Westerners Who Support and Justify the Iraqi Resistance:
Thanks to some search of my own, and posts from others, here are some: Recently reelected Member of Parliament George Galloway, author, former Cabinet Secretary, and recently reelected Member of Parliament Clare Short, filmmaker Michael Moore, cartoonist Ted Rall, British and Australian journalist and filmmaker John Pilger, Canadian author and journalist Naomi Klein, and the World Tribunal on Iraq, whose statement was signed by several apparently notable people (including the somewhat ambivalent Nobelist Arundhati Roy and Vagina Monologist Eve Ensler) and was endorsed by, among other things, several European academics and a Spanish judge. There are quite a few considerably smaller journalists that people pointed me to, as well as some Socialist and Green writers and activists (see links in the recent posts and comments on this thread).

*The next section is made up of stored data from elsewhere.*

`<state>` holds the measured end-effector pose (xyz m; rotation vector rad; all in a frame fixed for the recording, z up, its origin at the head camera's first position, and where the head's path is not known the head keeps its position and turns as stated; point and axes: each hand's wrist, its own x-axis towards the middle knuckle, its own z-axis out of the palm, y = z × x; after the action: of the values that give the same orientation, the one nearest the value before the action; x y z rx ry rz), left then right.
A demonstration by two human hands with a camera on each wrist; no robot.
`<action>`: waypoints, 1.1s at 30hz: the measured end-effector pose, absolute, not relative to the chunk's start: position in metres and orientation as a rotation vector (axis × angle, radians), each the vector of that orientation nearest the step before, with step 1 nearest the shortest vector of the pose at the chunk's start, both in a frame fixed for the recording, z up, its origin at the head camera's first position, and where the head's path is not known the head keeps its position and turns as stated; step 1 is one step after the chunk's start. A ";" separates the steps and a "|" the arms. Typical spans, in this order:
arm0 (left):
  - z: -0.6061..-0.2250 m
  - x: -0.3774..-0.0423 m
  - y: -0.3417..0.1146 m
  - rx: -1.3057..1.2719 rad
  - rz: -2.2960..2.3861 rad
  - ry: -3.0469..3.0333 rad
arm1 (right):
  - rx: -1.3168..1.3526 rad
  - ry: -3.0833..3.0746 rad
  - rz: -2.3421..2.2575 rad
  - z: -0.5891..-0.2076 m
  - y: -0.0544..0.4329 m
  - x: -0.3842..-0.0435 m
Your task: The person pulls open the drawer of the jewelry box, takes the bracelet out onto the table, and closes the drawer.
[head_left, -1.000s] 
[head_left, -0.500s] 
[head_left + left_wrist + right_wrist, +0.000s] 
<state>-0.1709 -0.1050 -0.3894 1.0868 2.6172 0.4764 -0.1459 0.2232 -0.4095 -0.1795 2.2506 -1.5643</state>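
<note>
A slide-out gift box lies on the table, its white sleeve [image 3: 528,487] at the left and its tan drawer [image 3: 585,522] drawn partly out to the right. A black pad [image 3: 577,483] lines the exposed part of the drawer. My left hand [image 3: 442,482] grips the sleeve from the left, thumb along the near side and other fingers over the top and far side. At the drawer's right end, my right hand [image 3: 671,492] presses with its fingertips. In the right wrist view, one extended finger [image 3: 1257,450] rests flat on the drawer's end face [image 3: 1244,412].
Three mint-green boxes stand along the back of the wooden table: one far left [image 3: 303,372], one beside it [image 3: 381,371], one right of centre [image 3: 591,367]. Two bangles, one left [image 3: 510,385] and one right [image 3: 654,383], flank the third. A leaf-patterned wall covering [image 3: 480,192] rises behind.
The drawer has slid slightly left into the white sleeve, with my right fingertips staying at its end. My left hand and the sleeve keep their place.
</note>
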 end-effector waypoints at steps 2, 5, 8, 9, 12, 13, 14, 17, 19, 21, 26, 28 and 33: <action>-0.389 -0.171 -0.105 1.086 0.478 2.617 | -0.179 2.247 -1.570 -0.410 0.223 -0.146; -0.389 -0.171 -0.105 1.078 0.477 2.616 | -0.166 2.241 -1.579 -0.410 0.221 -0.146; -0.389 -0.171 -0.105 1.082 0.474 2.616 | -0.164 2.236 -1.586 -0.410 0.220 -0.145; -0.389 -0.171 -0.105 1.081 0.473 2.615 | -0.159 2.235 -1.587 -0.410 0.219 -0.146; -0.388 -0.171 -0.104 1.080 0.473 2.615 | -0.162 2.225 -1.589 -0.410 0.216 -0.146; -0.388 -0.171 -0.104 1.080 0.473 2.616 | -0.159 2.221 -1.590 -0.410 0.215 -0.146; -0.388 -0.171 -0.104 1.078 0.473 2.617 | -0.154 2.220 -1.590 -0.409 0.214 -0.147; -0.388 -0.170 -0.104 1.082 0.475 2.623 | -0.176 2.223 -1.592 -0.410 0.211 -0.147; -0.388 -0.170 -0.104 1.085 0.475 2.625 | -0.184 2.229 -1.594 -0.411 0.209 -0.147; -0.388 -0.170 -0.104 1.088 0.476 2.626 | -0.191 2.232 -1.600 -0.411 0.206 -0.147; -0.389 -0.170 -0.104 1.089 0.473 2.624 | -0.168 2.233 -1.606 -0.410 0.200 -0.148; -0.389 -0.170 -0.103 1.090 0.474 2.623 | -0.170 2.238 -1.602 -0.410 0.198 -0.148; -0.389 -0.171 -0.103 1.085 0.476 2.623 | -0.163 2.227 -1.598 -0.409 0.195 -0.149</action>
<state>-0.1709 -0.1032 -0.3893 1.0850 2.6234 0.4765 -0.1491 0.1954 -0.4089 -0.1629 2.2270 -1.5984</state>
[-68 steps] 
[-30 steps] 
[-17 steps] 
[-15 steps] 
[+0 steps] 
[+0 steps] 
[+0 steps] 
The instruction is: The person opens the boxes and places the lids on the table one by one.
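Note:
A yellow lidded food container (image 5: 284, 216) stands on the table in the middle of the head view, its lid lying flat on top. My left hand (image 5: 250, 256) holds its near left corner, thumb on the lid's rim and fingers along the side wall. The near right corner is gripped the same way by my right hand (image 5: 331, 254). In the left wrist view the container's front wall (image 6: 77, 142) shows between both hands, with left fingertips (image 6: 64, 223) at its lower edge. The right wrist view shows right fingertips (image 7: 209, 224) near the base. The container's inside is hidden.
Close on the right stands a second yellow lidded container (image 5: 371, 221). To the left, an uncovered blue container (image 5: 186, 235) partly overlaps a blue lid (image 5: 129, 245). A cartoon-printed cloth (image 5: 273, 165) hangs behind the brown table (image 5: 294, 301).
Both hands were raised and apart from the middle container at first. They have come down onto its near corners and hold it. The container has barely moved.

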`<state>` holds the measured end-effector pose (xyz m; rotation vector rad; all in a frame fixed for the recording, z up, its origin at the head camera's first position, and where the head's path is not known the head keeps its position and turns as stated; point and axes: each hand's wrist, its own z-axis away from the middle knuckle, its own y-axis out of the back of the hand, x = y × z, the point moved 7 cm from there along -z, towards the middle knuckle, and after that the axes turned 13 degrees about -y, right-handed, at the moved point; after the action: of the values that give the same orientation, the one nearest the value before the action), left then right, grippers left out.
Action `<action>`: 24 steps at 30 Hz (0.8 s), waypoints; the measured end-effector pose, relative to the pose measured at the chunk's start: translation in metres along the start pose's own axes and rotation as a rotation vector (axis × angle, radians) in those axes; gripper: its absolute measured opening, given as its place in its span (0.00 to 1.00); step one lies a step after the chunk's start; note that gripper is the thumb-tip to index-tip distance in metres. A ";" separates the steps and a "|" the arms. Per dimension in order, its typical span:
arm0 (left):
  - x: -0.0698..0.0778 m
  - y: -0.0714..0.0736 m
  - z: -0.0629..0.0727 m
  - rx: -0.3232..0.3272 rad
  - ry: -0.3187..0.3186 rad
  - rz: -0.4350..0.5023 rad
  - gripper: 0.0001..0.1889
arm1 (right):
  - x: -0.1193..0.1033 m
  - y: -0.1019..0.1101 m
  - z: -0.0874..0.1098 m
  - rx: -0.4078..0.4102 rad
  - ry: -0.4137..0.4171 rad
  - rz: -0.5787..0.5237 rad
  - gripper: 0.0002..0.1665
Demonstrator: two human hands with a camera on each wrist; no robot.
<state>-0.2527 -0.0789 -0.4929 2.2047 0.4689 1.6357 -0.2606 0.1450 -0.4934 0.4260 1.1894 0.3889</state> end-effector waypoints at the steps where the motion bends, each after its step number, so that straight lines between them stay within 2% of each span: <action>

These people deserve to be condemned, and I'm happy to do so. What fraction of public opinion do they represent in the West (whether Europe, America, Australia, or other relatively Western countries)? I can't say, but when politicians such as Galloway and Short make statements, and get reelected after making them (despite how incendiary the statements are), that's good reason to think that at least some voters — quite likely not even a majority in their district, but a substantial number — endorse their views. Likewise, while I'm hesitant to infer much from comments by random posters on various Internet fora, the presence of those comments, coupled with the views expressed by more prominent people, suggests that there is a considerable number of people who take this position.
In the past, I've criticized Klansmen, neo-Nazis, and anti-abortion terrorists. Are there vast numbers of such people, or even of their sympathizers? I should hope not. Do American political leaders endorse these people? I don't think so. Should they still be condemned? You bet. Likewise with those who support and defend the Iraqi insurgents.
I've now spent far more time on this subject than I should have, given the press of real business. I hope to give it a rest. But it struck me as important to defend the legitimacy of the condemnations I was voicing, and to respond to the denials that there are indeed considerable numbers of people out there who merit such condemnation.